Mozart Neves Ramos, diretor de articulação e inovação do Instituto Ayrton Senna
O grande desafio brasileiro na área da educação está no ensino médio, na escola do jovem. O país está estagnado desde a década de 1990, quando as medições de desempenho escolar se tornaram mais regulares e transparentes. A título de exemplo, dos alunos que terminam a última etapa da educação básica, apenas 27 de cada 100 aprenderam o que seria esperado em língua portuguesa; em matemática, apenas nove.
Os estados que deram alguma demonstração mais recente de sair da estagnação, como Pernambuco e Rio de Janeiro, com base no último Ideb, vêm investindo nas escolas de tempo integral (o que não significa apenas passar mais tempo na escola). Dadas as restrições do período noturno, a política de tempo integral não se adequaria. A grande questão que se coloca é: que modelo de escola o país deveria oferecer aos alunos do noturno?
O problema é urgente, já que se trata de 2,4 milhões de jovens matriculados no período, ou seja, 33% do total de alunos do ensino médio. Com base no Censo Escolar, 67% deles exercem algum tipo de trabalho e, se não tiverem formação adequada, não conseguirão manter o emprego em face das frequentes descontinuidades tecnológicas. Com isso, o exército dos nem-nem, que nem estudam nem trabalham — quase 10 milhões de jovens de 15 a 29 anos —, só tende a aumentar. Bomba social de efeito retardado.
Os dados evidenciam que existe diferença significativa no perfil dos alunos de cada turno. Os do período noturno são mais velhos e com elevada taxa de defasagem idade/série em decorrência, principalmente, da alta taxa de abandono escolar.
Enquanto a taxa de distorção idade/série é de 33% na rede pública do ensino médio, olhando separadamente para cada turno, chega-se à taxa de 23% dos alunos diurnos e 53% dos noturnos. Isso significa que mais da metade dos que estudam à noite está dois ou mais anos atrasada em relação à idade correta para a série cursada.
Se os alunos do ensino médio diurno já têm desempenho escolar pífio, os do noturno têm resultado ainda pior. A diferença entre os estudantes dos cursos diurno e noturno é, em média, de 23 pontos da escala Saeb em matemática e 24 pontos em língua portuguesa. Para se ter ideia do que corresponde, a diferença de pontos significa atraso de um ano e meio de escolaridade por parte dos alunos do noturno.

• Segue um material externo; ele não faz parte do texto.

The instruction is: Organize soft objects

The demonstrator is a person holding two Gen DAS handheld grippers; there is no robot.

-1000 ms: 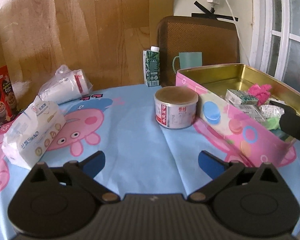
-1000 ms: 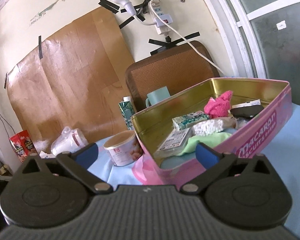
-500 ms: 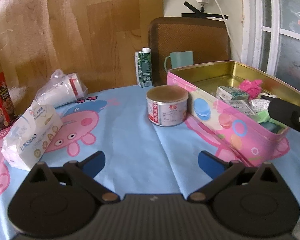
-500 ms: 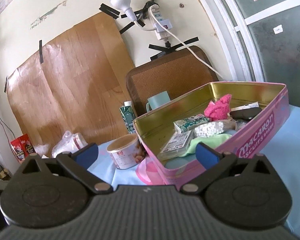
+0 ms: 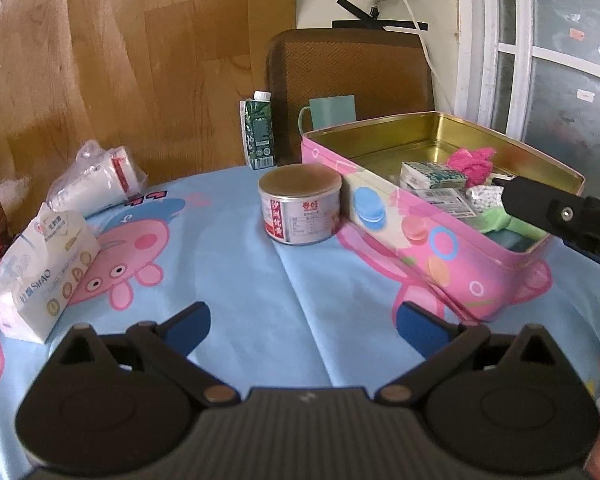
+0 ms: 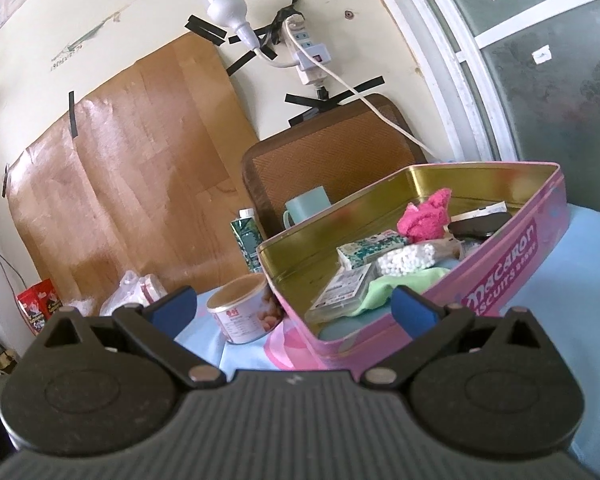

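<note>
1. The left gripper hangs over the blue cartoon-print tablecloth, its blue-padded fingers spread wide and holding nothing.
2. The right gripper is likewise wide open and empty, poised at the near corner of the pink biscuit tin; in the left wrist view its black finger reaches in from the right above the tin's near end.
3. Inside the tin lie a pink fluffy cloth, a green cloth, a small tissue pack, a bag of white pellets and a flat wrapped packet.
4. Still out on the table, far left of the tin, rest a white tissue pack and, beyond it, a plastic-wrapped bundle.
5. A round can stands just left of the tin, touching or nearly touching its wall; a green carton and a teal mug stand behind.
</note>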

Usando a base do Enem de 2009, de acordo com a qual se pode diferenciar os estudantes do diurno e do noturno no ensino médio, dos 561.831 inscritos como concluintes na modalidade de ensino regular, 28,4% estavam matriculados no período noturno. Considerando todos os alunos, as notas entre os que cursavam o ensino diurno foram 26,5 pontos mais altas do que as do noturno.

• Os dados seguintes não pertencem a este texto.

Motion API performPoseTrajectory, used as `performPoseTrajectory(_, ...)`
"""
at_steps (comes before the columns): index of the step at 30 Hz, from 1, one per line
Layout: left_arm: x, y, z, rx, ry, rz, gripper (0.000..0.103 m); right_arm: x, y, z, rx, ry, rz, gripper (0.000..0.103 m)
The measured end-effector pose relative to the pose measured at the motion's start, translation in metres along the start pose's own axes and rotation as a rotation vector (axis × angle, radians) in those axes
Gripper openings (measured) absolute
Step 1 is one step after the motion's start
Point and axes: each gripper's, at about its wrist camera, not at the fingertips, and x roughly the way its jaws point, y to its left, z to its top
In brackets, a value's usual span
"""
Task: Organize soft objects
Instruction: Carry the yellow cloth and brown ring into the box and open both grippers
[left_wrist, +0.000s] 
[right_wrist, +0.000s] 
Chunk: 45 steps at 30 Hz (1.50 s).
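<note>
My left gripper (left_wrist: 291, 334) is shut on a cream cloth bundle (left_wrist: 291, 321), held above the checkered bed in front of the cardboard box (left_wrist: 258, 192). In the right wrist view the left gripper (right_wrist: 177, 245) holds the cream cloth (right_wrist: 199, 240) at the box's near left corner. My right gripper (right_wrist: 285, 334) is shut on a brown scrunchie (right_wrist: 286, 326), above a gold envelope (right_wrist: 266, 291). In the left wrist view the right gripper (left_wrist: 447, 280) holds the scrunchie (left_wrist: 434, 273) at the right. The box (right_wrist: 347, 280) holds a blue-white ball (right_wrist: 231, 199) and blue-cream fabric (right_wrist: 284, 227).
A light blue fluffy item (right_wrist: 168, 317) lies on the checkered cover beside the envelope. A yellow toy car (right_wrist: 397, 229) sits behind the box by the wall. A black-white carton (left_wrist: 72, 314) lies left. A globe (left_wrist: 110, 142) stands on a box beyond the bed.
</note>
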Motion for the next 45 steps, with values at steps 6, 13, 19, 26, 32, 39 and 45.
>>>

O drama do ensino médio noturno foi revelado por pesquisa do Instituto Ayrton Senna, que agora está sendo disponibilizada para cada estado da Federação, mostrando a situação local. Assim, se quisermos ter, de fato, um ensino médio de qualidade com equidade, precisamos, necessariamente, pensar numa política para os alunos do noturno — política que leve em consideração o fato de eles trabalharem e serem, em média, três anos mais velhos que os do diurno.

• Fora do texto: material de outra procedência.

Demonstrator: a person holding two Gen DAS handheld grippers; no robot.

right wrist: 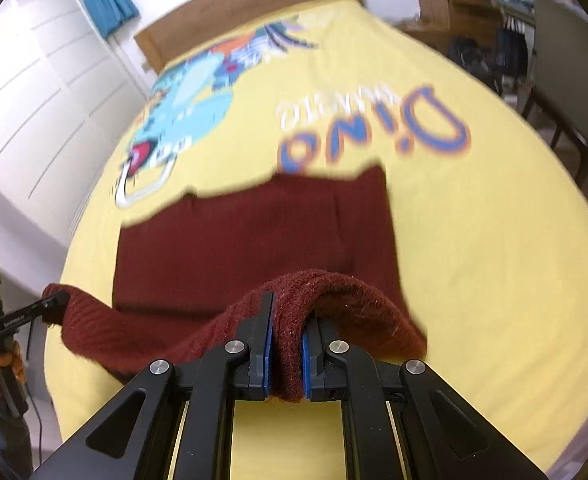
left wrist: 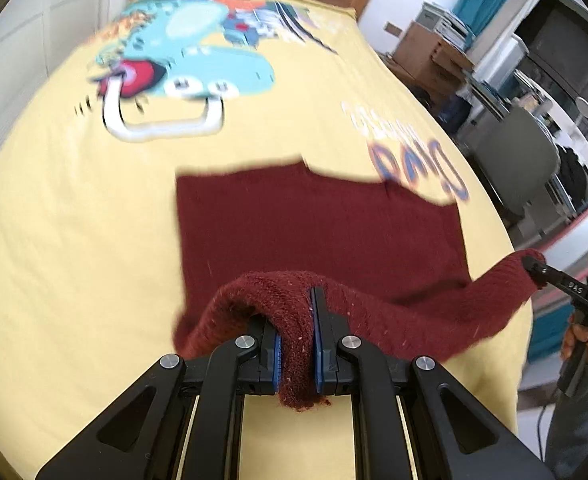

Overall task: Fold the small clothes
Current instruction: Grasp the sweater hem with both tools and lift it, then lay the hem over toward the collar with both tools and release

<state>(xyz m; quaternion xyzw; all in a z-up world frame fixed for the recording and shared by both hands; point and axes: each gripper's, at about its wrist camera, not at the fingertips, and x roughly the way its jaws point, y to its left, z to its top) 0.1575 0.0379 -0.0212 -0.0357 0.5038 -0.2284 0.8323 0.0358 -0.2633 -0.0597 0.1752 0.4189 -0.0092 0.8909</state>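
1. Left gripper (left wrist: 298,334): jaws clenched on a bunched fold of the maroon knit garment (left wrist: 317,224), near-edge corner.
2. Right gripper (right wrist: 286,346): same, pinching the other near corner.
3. Garment: near edge lifted, slack between grippers; far half flat on the yellow bedspread (left wrist: 74,240).
4. Risk: thick knit slips from one pinch, or uneven travel skews the fold and drags the far half.

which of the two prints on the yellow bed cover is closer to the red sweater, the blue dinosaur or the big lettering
The big blue-and-orange lettering: the far edge of the dark red knitted sweater reaches its lowest letters, while the blue cartoon dinosaur lies farther up the yellow cover.
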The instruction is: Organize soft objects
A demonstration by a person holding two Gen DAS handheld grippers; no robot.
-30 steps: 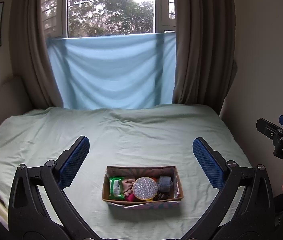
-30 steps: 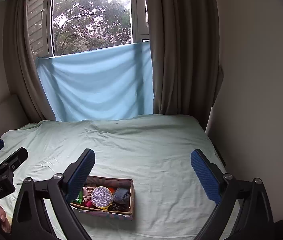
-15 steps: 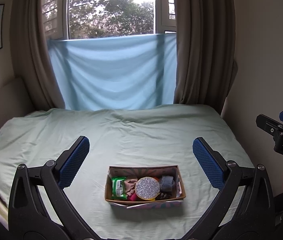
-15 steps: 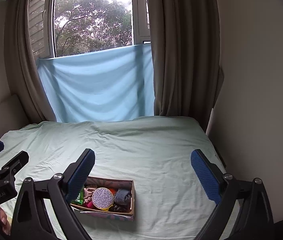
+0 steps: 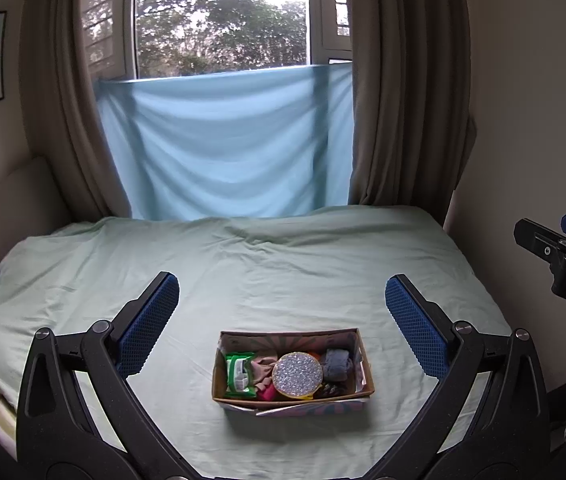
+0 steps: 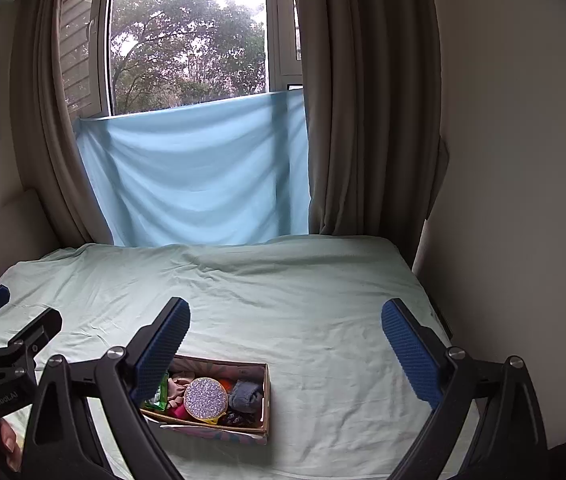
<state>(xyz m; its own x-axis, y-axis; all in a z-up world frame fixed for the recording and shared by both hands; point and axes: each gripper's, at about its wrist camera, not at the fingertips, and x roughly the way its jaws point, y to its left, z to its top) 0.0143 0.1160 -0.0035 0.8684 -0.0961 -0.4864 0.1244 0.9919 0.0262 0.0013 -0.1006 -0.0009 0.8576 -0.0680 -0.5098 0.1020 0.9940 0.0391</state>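
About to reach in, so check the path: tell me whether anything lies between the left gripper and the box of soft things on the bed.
Nothing visible does. The left gripper hangs open above the bed sheet, and only bare sheet lies between its fingers and the cardboard box. Inside, though, the glittery round disc rests on top of the soft items.

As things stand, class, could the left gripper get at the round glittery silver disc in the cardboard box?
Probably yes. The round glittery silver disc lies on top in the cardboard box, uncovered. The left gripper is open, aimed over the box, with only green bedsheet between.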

É preciso pensar em oferta mais flexível de disciplinas, incorporando, por exemplo, a metodologia de ensino a distância (EaD). Além disso, não podemos deixar de levar em conta o problema da mobilidade urbana — o deslocamento do trabalho à escola. Incorporar ao contexto curricular atividades vinculadas ao mundo do trabalho também seria recomendável. Esses aspectos exigem pensar fora da caixa, de modo a obter solução adequada para os alunos do ensino médio noturno.